Thermophysical modeling of main-belt asteroids from WISE thermal data

TL;DR

This study uses a thermophysical model to analyze WISE thermal data of about 300 main-belt asteroids, deriving their sizes, surface properties, and thermal inertias, significantly expanding the dataset of known asteroid thermophysical characteristics.

Contribution

It applies a varied-shape thermophysical model to a large asteroid sample, providing new thermophysical property estimates and statistical insights into asteroid surface characteristics.

Findings

Thermal inertia increases with decreasing asteroid size.

Many asteroids have very low thermal inertias, indicating fine regolith.

Thermal properties are consistent within asteroid families.

Abstract

By means of a varied-shape thermophysical model (VS-TPM) of Hanus et al. (2015) that takes into account asteroid shape and pole uncertainties, we analyze the thermal IR data acquired by the NASA's WISE satellite of about 300 asteroids with derived convex shape models.
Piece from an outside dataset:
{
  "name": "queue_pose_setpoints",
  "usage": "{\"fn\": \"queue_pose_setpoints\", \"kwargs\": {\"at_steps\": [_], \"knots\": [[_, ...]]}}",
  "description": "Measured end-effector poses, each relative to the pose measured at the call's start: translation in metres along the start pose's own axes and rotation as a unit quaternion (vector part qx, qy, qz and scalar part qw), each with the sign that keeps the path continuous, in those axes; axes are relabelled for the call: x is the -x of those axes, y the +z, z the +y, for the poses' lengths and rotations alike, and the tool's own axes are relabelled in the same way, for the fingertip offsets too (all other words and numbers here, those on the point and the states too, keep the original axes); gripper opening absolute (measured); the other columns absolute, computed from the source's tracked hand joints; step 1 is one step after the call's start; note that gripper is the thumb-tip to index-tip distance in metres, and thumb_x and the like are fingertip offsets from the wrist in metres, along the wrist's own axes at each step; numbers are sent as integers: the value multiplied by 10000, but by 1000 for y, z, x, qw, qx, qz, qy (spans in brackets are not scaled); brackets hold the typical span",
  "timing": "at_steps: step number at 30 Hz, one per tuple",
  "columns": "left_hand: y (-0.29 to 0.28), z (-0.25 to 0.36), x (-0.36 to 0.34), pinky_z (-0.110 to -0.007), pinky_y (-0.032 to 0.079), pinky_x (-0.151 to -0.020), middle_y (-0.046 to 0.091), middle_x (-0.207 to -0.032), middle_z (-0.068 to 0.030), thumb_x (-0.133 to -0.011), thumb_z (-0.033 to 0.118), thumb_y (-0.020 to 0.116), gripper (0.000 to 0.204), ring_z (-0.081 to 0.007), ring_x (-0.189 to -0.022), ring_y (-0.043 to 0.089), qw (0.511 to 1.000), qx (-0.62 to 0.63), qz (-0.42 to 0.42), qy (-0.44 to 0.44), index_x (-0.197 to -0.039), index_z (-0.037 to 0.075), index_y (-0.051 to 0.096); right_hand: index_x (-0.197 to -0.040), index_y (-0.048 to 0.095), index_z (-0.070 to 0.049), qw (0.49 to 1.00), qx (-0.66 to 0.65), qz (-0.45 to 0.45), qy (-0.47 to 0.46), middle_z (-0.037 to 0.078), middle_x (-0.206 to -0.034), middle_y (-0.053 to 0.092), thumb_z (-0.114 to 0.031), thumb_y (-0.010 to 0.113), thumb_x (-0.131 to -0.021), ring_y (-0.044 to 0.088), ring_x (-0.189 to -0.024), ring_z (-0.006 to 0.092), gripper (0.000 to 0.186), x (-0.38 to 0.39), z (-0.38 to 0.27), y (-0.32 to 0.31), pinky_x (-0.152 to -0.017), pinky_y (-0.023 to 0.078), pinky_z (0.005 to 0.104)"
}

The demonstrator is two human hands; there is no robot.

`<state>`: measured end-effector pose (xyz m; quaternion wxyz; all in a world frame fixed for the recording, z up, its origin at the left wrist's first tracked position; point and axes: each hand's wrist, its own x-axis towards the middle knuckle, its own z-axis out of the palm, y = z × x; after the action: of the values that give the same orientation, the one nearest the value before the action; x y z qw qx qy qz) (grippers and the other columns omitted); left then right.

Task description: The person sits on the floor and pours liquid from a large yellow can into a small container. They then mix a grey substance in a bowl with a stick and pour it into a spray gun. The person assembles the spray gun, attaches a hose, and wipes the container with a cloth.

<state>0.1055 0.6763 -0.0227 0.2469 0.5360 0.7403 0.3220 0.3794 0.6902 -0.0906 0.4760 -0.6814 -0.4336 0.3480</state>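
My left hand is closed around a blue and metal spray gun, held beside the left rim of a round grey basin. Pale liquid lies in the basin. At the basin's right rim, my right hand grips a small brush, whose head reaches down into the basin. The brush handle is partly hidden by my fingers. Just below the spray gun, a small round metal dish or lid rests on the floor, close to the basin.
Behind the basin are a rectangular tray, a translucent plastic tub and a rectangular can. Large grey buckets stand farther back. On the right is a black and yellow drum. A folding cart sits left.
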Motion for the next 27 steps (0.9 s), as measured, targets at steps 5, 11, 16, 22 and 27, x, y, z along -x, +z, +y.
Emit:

We utilize publicly available convex shape models and rotation states as input for the TPM. For more than one hundred asteroids, the TPM gives us an acceptable fit to the thermal IR data allowing us to report their size, thermal inertia, surface roughness or visible geometric albedo. This work more than doubles the number of asteroids with determined thermophysical properties. In the remaining cases, the shape model and pole orientation uncertainties, specific rotation or thermophysical properties, poor thermal IR data or their coverage prevent the determination of reliable thermophysical properties. Finally, we present the main results of the statistical study of derived thermophysical parameters within the whole population of main-belt asteroids and within few asteroid families. Our sizes are, in average, consistent with the radiometric sizes reported by Mainzer et al. (2016). The thermal inertia increases with decreasing size, but a large range of thermal inertia values is observed within the similar size ranges between D~10-100 km. We derived unexpectedly low thermal inertias (<20 SI) for several asteroids with sizes 10<D<50 km, indicating a very fine and mature regolith on their surface. The thermal inertia values seem to be consistent within several collisional families. The fast rotators with P<4 h tend to have slightly larger thermal inertia values, so probably are not covered by a fine regolith. This could be explained, for example, by the loss of the fine regolith due to the centrifugal force, or by the ineffectiveness of the regolith production (e.g., by the thermal cracking mechanism of Delbo' et al. 2014).